| Instructions to follow |
Your copy of the data should leave out the images and match everything else exactly.

::: Data provided :::

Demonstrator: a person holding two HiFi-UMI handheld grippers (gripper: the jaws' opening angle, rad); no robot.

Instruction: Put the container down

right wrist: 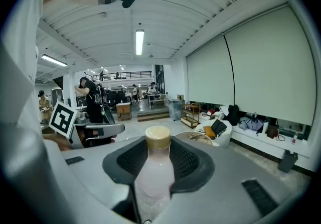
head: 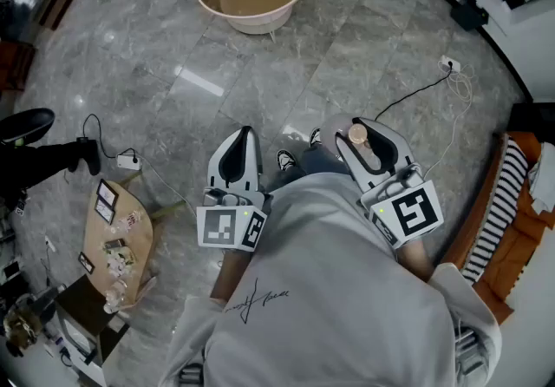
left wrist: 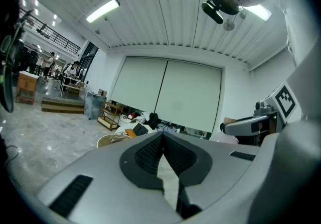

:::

| Expected output |
Demonstrator: a person holding two HiFi-UMI handheld grippers (gripper: the jaws' opening angle, rad); no robot.

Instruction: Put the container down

right wrist: 
head: 
left wrist: 

The answer has been written out completely.